What happens on the periphery — whether it be the towel slapping we see on Twitter from tech celebrities or headline gossip out of TechCrunch — is not actually meaningful as a foundation of a business or a profession. Neither are the number of coffee meetings you have scheduled or the amount of networking meetings you attend. These things are tertiary at best, and at worst, just plain old distractions.
To be successful over the course of a career requires the application and accumulation of expertise. This assumes that for any given undertaking you either provide expertise or you are just a bystander. It’s the experts that are the drivers—an expertise that is gained from a curiosity, and a mindset of treating one’s craft very seriously.

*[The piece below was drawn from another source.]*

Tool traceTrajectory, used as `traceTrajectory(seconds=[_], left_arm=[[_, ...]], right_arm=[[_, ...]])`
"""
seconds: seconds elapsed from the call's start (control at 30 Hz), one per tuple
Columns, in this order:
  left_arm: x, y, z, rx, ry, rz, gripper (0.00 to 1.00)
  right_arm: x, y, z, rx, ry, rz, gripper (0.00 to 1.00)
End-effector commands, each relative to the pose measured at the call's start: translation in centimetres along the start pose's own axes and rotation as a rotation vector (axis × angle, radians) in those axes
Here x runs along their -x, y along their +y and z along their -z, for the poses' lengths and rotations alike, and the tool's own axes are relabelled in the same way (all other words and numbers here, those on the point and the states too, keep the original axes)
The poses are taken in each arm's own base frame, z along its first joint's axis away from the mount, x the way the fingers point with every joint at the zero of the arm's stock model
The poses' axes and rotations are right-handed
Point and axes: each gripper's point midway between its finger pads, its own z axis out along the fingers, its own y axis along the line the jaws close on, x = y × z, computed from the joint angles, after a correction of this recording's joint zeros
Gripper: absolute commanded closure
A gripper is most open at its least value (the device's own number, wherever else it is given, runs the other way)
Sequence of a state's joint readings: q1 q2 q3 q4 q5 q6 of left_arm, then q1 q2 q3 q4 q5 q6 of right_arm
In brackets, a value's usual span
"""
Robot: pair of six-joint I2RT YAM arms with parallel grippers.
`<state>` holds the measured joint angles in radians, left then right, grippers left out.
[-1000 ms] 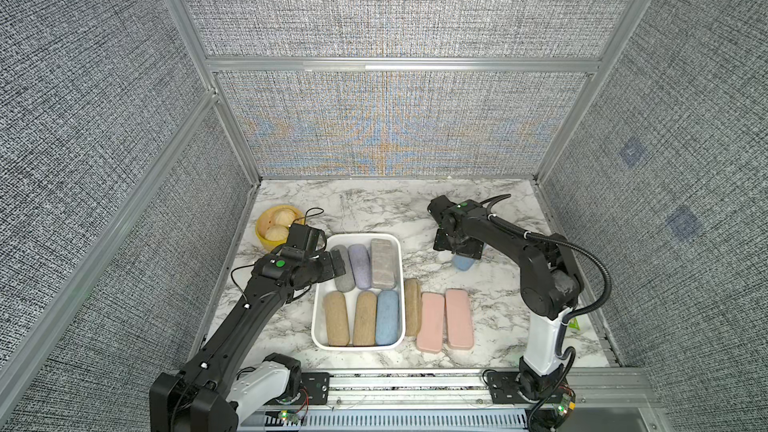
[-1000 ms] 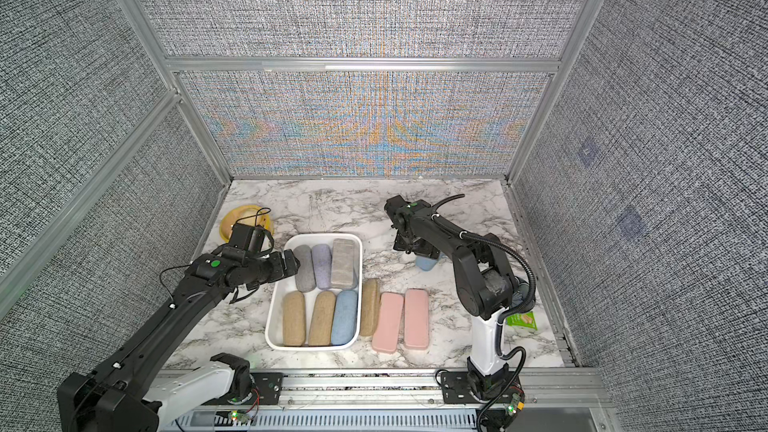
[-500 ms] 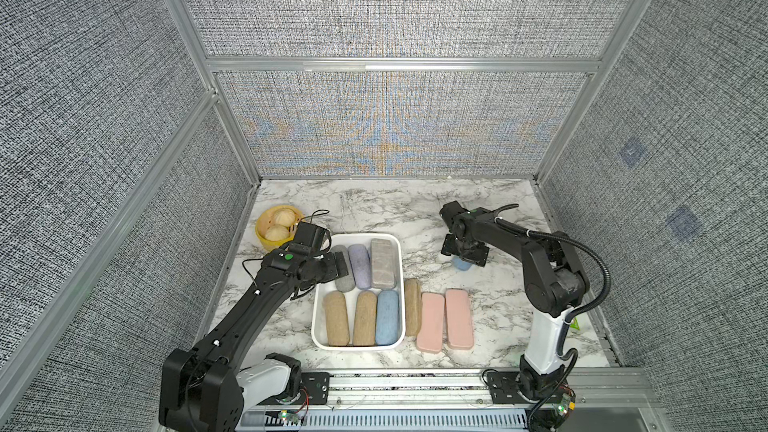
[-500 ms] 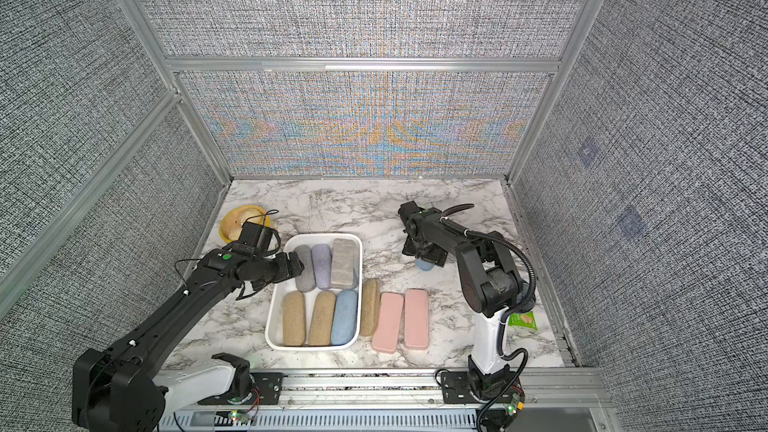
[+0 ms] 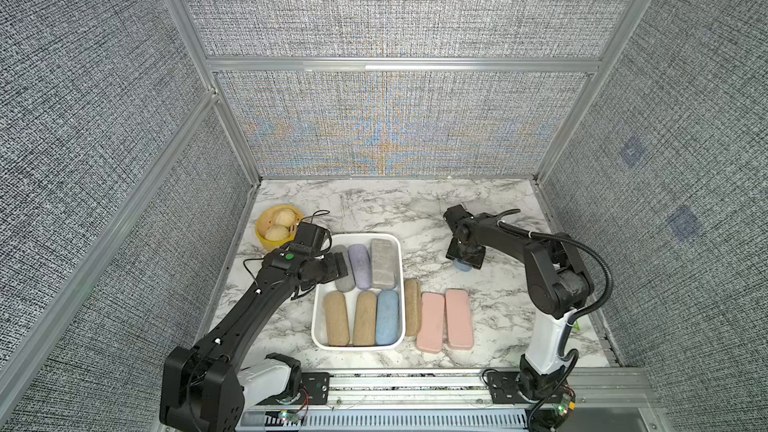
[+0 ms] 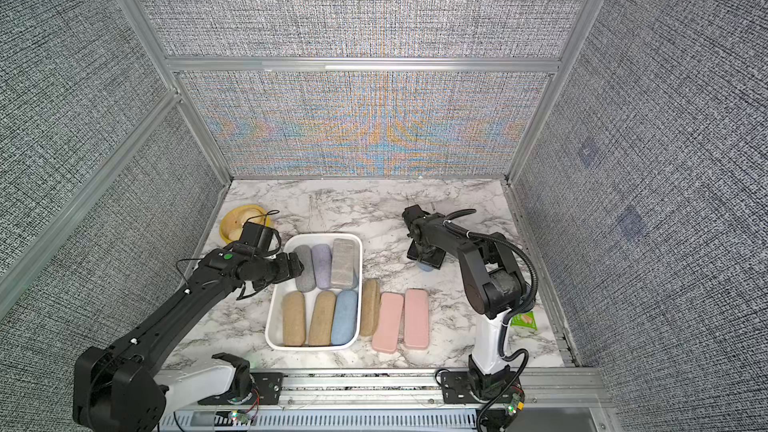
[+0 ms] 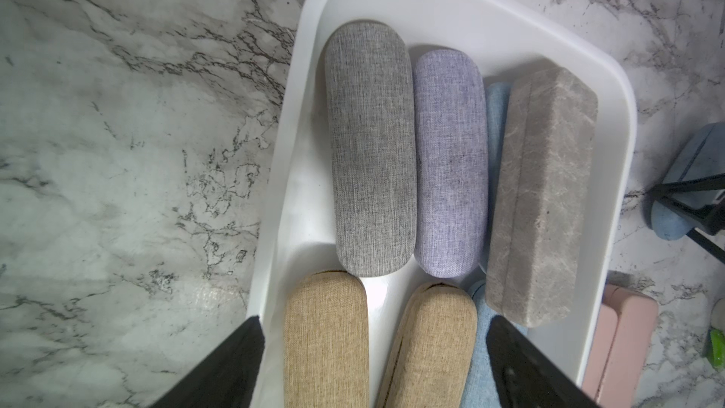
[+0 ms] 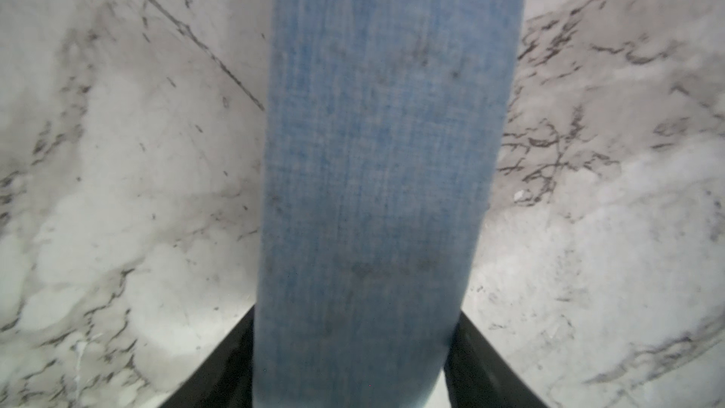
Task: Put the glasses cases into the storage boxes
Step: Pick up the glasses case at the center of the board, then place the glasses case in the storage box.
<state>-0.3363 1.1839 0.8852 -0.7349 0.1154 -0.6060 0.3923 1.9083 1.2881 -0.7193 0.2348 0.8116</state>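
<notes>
Glasses cases (image 5: 365, 317) lie six to the white tray (image 5: 316, 328) in two rows. The left wrist view shows a seventh, a hidden blue case (image 7: 497, 119), wedged under the blocky grey case (image 7: 541, 198); it is hard to make out in both top views. The left gripper (image 5: 338, 264) hovers over the grey fabric case (image 7: 368, 151), fingers spread and clamping nothing, and it covers part of that case from above. A tan case (image 5: 411, 307) and two pink cases (image 5: 444, 320) lie on the tabletop (image 5: 374, 209) just beside the tray. Farther right, the right gripper (image 5: 464, 257) points straight down over a loose blue case (image 8: 376, 151), hiding all but one end in the top views. The blurred right wrist view shows its fingers (image 8: 219, 370) pressed against both long sides, clamped on the case, which runs out of frame. A green packet (image 6: 524, 320) sits partly behind the right arm.
</notes>
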Motion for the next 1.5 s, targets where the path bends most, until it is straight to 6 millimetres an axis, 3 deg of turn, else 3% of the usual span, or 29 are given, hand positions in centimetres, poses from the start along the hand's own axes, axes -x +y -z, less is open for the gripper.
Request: traceTrajectory(seconds=[0.0,0.23,0.4,0.6,0.8,1.03,1.2,1.47], left_arm=[[0.3,-0.2,0.2,-0.005,-0.008,-0.001,0.10],[0.4,-0.3,1.0,-0.011,-0.020,0.000,0.12],[0.2,0.3,2.0,0.013,-0.040,0.016,0.12],[-0.5,2.1,2.9,0.094,-0.048,0.061,0.12],[-1.0,2.5,3.2,0.102,-0.045,0.088,0.13],[-1.3,3.0,3.9,0.116,-0.057,0.093,0.13],[-1.4,3.9,4.3,0.159,-0.070,0.100,0.13],[-1.6,6.1,4.8,0.261,-0.104,0.126,0.13]], right_arm=[[0.2,0.0,0.9,0.009,-0.017,0.019,0.36],[-0.2,0.3,5.5,0.022,-0.070,0.100,0.37],[-2.1,2.6,10.5,0.064,-0.130,0.205,0.37],[-7.0,8.6,17.2,0.181,-0.209,0.375,0.37],[-12.1,15.2,21.5,0.279,-0.245,0.492,0.37],[-16.5,21.5,21.8,0.346,-0.197,0.532,0.37],[-17.9,23.3,19.8,0.307,-0.147,0.518,0.37],[-18.3,25.1,18.0,0.328,-0.146,0.523,0.37]])
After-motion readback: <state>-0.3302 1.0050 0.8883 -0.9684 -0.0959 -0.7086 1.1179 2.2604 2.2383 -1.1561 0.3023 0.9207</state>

A startup is by nature a crash course in developing expertise. What makes startups unique is the sheer dearth of resources. This dearth of resources forces founders to rapidly adapt their skills to meet the demands of the project.
‘I didn’t know how to do x, so I just had to figure it out.’ This is what I regularly hear from successful founders, whereas ‘I couldn’t find someone to do X, so I had to reconsider whether to pursue it at all’ is a common refrain from unsuccessful founders.

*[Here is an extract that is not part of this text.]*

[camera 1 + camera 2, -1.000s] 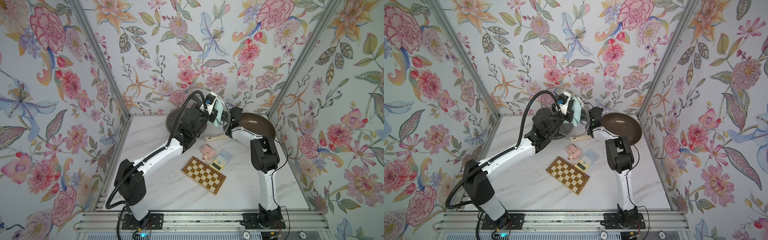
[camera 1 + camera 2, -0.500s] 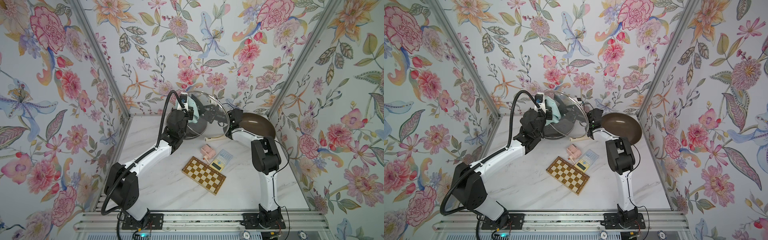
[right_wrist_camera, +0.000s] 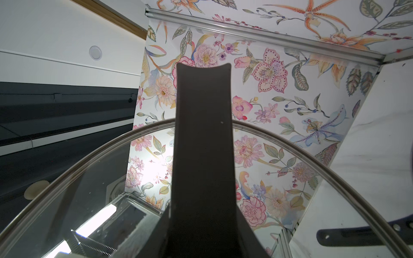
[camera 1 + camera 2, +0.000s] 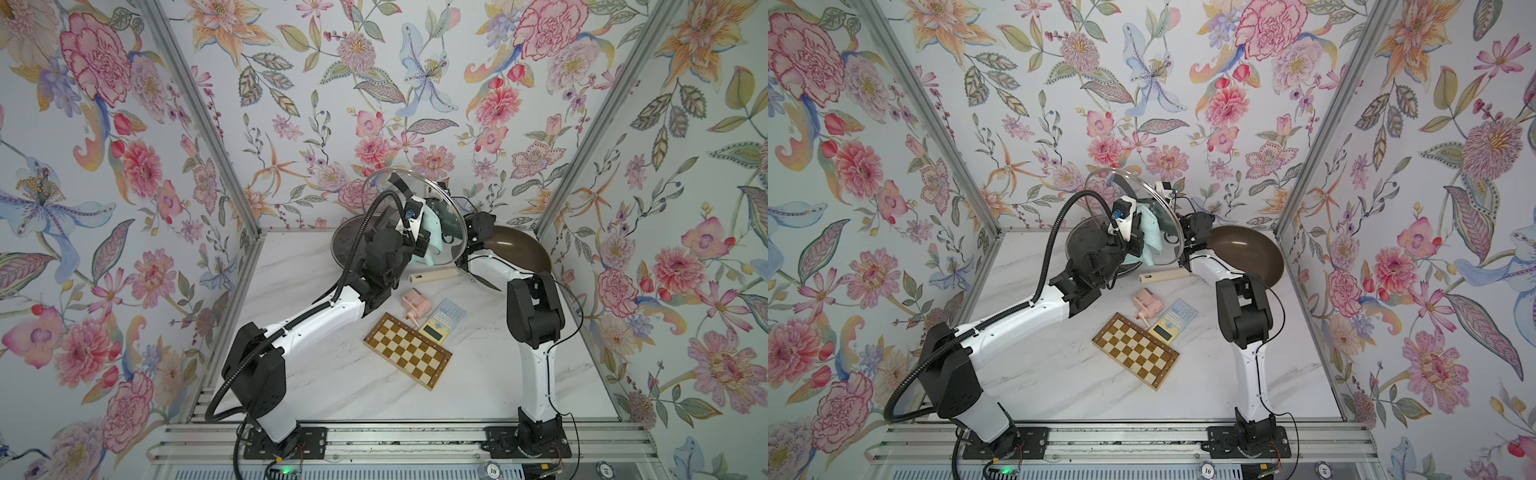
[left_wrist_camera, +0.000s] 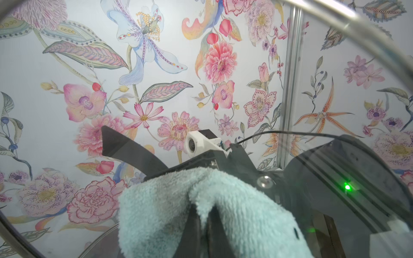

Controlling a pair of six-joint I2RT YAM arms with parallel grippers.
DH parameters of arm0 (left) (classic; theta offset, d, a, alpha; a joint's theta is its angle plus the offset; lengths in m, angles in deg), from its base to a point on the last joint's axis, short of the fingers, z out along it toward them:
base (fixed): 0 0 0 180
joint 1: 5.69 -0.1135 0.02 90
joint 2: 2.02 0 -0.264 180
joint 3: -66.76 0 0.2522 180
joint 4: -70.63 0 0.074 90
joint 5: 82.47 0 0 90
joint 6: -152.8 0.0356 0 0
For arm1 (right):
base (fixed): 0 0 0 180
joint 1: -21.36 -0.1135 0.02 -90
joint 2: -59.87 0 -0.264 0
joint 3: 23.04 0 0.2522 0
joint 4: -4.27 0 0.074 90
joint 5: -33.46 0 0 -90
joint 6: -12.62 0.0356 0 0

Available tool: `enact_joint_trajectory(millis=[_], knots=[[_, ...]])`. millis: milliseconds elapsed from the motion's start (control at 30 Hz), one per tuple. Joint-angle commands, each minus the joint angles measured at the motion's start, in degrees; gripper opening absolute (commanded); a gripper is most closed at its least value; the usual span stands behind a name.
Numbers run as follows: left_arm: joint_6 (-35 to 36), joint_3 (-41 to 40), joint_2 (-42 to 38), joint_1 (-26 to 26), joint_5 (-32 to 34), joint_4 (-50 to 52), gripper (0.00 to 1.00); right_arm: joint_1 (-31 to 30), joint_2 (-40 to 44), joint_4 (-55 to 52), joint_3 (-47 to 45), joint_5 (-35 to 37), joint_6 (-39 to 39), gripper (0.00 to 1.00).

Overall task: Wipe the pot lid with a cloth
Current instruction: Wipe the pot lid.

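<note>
Jaws of the left gripper (image 5: 202, 225) are pinched shut on the pale mint-green cloth (image 4: 432, 237), which bunches against the glass pot lid (image 4: 384, 189). That lid stands on edge in the air over the back of the marble table (image 4: 328, 374). Behind the glass, the right gripper (image 4: 1165, 218) has its jaws closed partway on the lid's black handle (image 3: 203, 145), with a brown frying pan (image 4: 519, 253) just beyond.

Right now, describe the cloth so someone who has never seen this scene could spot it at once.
Above the back of the marble table, a round glass lid hangs tilted in the air. The cloth is bunched in the left gripper, right at the lid's face. It alone is soft, fluffy and mint green; everything near it is hard glass or black.
</note>
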Motion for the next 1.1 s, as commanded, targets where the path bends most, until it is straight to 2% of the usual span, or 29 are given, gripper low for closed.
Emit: enact_joint_trajectory(millis=[0, 133, 300, 433, 533, 667, 800, 900, 1000, 1067], knots=[[-0.25, 4.8, 0.8, -1.66, 0.41, -1.7, 0.0, -1.48, 3.08, 5.16, 2.24, 0.71, -0.35, 0.0], [-0.92, 4.8, 1.57, -3.98, 8.67, 0.3, 0.0, -1.47, 3.67, 5.82, 1.8, 0.63, -0.17, 0.0], [-2.0, 3.81, 4.2, -5.33, 14.43, 7.04, 0.0, -1.35, 4.84, 5.84, 2.96, 0.27, -0.16, 0.0], [-4.26, 1.27, 4.5, -4.13, 6.44, 8.91, 0.0, -0.96, 5.22, 5.19, 3.71, 0.4, -0.51, 0.0], [-0.57, 0.56, 4.11, -0.51, -3.6, 5.36, 0.0, -0.69, 4.63, 3.6, 4.24, 0.35, -1.43, 0.0], [2.36, 6.4, 5.17, 3.38, -13.44, 5.15, 0.0, -0.74, 2.85, 1.77, 5.26, 0.02, -2.49, 0.0], [5.76, 11.79, 4.77, 4.42, -16.4, 5.82, 0.0, -0.86, 1.21, 0.69, 5.6, -0.27, -2.82, 0.0], [8.93, 13.05, 3.06, 3.92, -12.46, 4.58, 0.0, -0.95, 0.58, 0.68, 5.77, -0.89, -2.8, 0.0], [12.31, 12.7, 1.95, 2.14, -5.32, 2.26, 0.0, -1.06, 0.62, 0.87, 5.69, -1.58, -2.81, 0.0], [17.26, 11.61, 1.12, 0.74, -0.45, -0.54, 0.0, -1.18, 0.77, 0.88, 5.56, -2.23, -2.72, 0.0]])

If you step up to the challenge, you’ll realize that the startup is nothing more than a teacher. It in fact is a great teacher for no other reason than it demands the accumulation of knowledge quickly for the startup to survive.
A technical founder, whose experience may relegate her or him to a specialist role in a large company, for example, has to adapt and take on more expertise in adjacent technical areas. There simply aren’t the human resources to hand off these tasks to another specialist.
This is true for taking on tasks in other domains, whether that be sales, finance, marketing, management or design. You have to take an interest in these domains because there is no one else to fill these roles in your early stage company.
It’s in exploring these unknown territories and facing the headwind of startup challenges that it becomes clear that the startup is merely a force of catalytic professional and character growth. With actual success of any given venture subject to the whim of outside forces, this growth is the non-monetary dividend that makes the experience priceless.
That is why the passive, 4-Hour Mindset is so self defeating. To lounge on a beach or travel the world and not actively engage in building your arsenal of expertise is professional malpractice.
It’s also not practical. No serious company has been created passively—the passive mindset that leads people to say “I’ve got a great idea. I’ll hire a team to build it out” or “I have this great connection who will drive sales,” while I play armchair visionary. Startup graveyards are full of visionaries without expertise or the proper skills to execute, for no other reason than ideas are not self executing, but are rather made into being by intense engagement by skilled operators.
Most importantly, to think of a business as a series of hacks and transactional relationships, you’ll never amass the expertise that your future self and future businesses need to succeed. Startups fail withstanding founder expertise, of course. It is certainly not sufficient to be an expert. However, expertise does make it possible to traverse the struggles of creating businesses over the course of a career. You’re not simply working on the idea in front of you, you’re building the knowledge to succeed at your next projects as well.
It is the expertise and the mindset of craftsmanship that allows someone like Elon Musk to jump from project to project and sector to sector with the knowledge of how to execute on the highest level problems. It’s not simply his ability to find interesting ideas. It’s his command of the domains of the business that allow him to execute the way he does. He is the epitome of interdisciplinary student of his businesses.
If you are to optimize for anything, optimize for the long term. Use the challenges of your business today to build mastery in your craft. There is no guarantee that any one venture will succeed, but that mastery will bend luck in your favor over the long course of your career.